* _Exercise instructions_: Give back all of the data exactly as it stands, with the pictures removed.

═══ Collected material ═══

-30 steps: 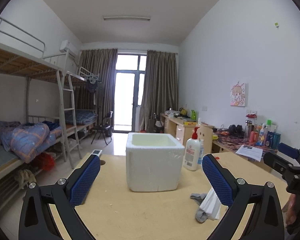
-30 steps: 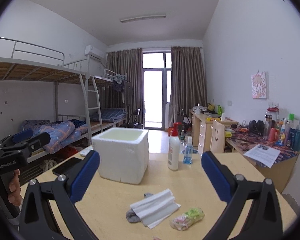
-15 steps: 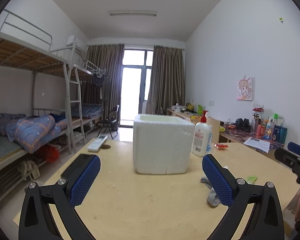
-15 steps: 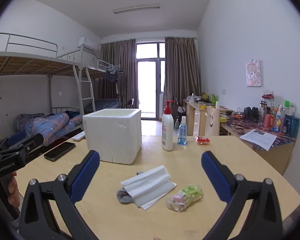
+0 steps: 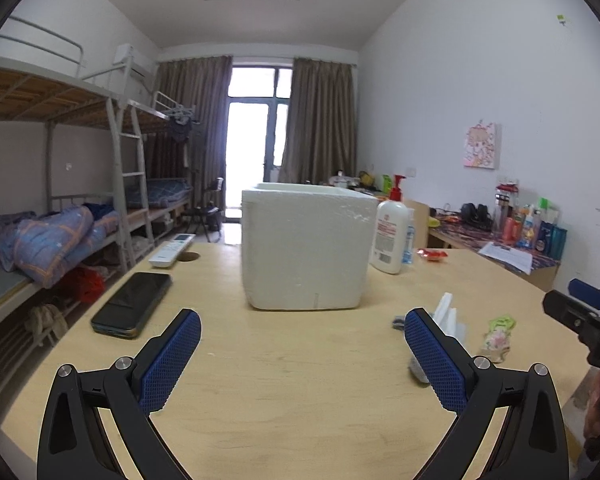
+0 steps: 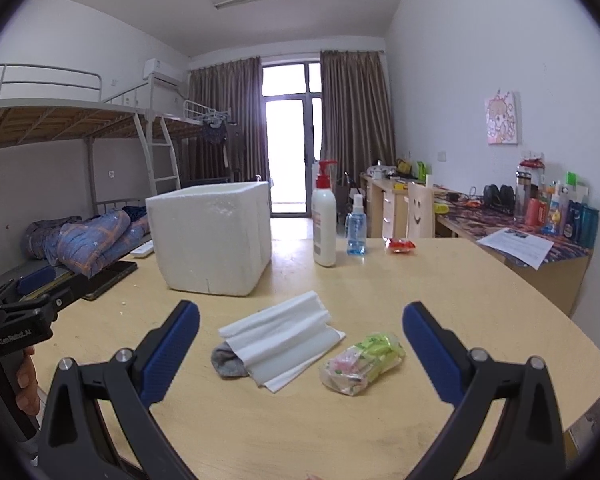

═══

* _Exercise output_:
-30 steps: 
-30 steps: 
-15 steps: 
-15 steps: 
+0 steps: 
+0 steps: 

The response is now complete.